> **Task requirements**
Do any lines in the data below contain "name"? If so, copy every one of them.
══════════
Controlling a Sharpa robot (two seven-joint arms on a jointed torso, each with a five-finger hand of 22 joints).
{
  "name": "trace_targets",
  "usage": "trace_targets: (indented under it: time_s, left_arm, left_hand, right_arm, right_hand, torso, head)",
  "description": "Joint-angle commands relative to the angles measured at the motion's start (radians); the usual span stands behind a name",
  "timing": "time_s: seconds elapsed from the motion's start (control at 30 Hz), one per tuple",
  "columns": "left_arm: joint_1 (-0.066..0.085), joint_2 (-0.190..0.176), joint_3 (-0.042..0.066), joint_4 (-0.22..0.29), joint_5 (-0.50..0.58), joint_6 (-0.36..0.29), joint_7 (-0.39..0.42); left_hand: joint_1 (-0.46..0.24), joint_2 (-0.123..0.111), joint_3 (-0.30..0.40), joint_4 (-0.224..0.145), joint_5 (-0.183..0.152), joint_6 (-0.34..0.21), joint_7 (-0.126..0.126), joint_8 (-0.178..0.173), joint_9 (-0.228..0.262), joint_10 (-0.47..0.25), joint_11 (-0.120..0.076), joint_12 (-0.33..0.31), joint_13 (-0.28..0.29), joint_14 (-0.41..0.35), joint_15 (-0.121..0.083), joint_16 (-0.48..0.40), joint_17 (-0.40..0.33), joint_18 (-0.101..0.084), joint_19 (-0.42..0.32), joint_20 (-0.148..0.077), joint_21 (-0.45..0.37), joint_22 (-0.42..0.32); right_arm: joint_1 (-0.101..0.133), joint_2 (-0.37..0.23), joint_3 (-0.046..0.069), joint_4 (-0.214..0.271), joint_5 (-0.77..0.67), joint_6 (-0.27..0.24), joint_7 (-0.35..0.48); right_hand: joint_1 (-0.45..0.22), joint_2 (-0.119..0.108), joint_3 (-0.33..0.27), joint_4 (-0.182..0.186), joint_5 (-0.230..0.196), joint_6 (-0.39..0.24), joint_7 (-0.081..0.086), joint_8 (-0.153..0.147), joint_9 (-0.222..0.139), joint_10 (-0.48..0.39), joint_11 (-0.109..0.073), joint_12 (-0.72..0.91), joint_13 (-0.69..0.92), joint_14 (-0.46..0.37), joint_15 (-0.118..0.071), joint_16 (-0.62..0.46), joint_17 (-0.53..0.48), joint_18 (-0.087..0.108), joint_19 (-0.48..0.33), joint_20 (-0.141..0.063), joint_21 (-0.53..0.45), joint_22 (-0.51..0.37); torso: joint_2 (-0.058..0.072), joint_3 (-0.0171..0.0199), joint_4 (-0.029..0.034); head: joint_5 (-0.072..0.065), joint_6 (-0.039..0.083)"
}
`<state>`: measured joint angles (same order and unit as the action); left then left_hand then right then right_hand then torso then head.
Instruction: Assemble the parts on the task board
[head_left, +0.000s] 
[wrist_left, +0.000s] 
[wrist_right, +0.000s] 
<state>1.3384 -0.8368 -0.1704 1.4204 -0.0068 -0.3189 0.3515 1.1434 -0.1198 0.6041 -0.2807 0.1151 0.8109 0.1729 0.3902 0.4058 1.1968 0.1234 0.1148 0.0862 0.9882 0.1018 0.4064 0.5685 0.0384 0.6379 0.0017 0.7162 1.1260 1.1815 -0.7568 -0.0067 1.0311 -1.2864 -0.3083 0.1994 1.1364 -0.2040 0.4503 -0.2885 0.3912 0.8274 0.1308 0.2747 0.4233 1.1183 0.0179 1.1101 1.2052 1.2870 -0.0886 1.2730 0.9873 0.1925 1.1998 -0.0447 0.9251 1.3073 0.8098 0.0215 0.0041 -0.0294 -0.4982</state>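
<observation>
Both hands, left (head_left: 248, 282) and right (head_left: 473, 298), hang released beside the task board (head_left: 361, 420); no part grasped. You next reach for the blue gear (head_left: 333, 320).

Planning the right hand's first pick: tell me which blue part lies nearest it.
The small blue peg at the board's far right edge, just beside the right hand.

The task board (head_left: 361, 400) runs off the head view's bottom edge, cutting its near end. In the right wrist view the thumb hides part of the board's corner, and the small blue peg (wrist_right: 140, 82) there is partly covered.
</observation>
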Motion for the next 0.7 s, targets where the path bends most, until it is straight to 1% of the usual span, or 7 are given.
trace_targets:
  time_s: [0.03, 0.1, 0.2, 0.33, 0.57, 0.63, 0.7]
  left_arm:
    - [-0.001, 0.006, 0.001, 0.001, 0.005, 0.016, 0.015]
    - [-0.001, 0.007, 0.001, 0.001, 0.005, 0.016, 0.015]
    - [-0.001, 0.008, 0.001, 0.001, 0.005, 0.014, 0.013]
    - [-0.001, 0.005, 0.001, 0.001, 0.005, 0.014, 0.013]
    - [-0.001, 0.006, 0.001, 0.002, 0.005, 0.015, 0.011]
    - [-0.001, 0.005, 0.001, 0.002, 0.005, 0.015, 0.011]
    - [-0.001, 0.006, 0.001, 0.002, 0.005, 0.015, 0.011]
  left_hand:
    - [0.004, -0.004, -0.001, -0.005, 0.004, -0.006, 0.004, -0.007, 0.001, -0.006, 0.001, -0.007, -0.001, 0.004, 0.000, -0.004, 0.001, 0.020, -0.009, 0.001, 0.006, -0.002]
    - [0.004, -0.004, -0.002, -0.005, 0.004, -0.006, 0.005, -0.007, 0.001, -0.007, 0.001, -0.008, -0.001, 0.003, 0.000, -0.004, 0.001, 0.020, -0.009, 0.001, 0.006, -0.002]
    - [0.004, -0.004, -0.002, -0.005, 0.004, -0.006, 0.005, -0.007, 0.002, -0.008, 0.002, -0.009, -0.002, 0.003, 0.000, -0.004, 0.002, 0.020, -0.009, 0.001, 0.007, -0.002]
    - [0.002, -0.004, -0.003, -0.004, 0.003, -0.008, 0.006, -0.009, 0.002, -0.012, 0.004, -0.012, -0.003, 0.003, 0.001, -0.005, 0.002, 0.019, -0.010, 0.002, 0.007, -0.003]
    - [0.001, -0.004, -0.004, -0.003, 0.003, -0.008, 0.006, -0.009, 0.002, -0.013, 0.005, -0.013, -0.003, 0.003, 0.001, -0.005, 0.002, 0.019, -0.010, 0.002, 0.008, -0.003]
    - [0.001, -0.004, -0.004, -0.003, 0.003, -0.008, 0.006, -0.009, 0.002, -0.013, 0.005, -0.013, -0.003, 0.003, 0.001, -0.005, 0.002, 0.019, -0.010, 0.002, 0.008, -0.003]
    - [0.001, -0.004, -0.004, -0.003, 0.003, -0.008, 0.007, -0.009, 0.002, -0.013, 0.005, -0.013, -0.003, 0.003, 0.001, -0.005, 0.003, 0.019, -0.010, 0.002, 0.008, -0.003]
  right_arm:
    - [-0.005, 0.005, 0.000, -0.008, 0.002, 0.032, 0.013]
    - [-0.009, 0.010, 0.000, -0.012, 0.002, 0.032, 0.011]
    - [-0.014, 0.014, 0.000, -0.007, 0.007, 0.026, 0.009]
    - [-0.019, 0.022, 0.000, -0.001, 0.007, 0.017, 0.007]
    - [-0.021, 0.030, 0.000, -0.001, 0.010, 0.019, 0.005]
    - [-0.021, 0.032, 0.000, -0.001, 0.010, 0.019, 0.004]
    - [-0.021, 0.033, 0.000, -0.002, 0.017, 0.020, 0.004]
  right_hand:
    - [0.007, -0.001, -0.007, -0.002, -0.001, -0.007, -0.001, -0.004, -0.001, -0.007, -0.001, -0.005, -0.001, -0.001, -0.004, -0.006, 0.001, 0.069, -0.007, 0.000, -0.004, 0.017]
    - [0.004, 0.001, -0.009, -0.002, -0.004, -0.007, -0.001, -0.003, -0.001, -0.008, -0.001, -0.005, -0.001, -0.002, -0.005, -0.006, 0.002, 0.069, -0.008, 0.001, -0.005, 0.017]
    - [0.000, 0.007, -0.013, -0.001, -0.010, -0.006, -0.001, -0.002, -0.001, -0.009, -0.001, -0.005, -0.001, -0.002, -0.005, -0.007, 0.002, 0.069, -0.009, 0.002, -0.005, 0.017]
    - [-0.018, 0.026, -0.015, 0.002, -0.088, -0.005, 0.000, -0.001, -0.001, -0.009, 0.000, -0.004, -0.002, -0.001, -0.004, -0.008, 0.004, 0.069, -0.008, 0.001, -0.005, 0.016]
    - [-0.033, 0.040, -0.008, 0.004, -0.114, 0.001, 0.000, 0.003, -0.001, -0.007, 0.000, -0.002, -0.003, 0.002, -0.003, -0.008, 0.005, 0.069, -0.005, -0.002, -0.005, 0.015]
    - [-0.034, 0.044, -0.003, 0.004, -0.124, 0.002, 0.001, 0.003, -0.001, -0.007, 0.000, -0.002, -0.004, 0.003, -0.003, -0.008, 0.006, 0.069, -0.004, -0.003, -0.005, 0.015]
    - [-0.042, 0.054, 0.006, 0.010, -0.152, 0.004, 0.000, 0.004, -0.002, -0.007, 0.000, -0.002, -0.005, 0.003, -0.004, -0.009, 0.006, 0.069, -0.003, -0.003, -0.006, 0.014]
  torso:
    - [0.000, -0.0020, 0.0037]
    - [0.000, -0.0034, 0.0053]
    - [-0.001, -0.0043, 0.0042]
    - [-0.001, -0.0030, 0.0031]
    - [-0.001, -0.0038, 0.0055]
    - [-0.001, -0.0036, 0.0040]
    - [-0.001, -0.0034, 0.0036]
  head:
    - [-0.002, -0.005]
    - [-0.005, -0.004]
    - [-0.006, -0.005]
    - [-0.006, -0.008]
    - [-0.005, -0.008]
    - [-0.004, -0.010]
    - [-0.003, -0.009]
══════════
> **Exercise solution**
  "name": "trace_targets",
  "description": "Joint-angle commands relative to the angles measured at the motion's start (radians); the usual span stands behind a name",

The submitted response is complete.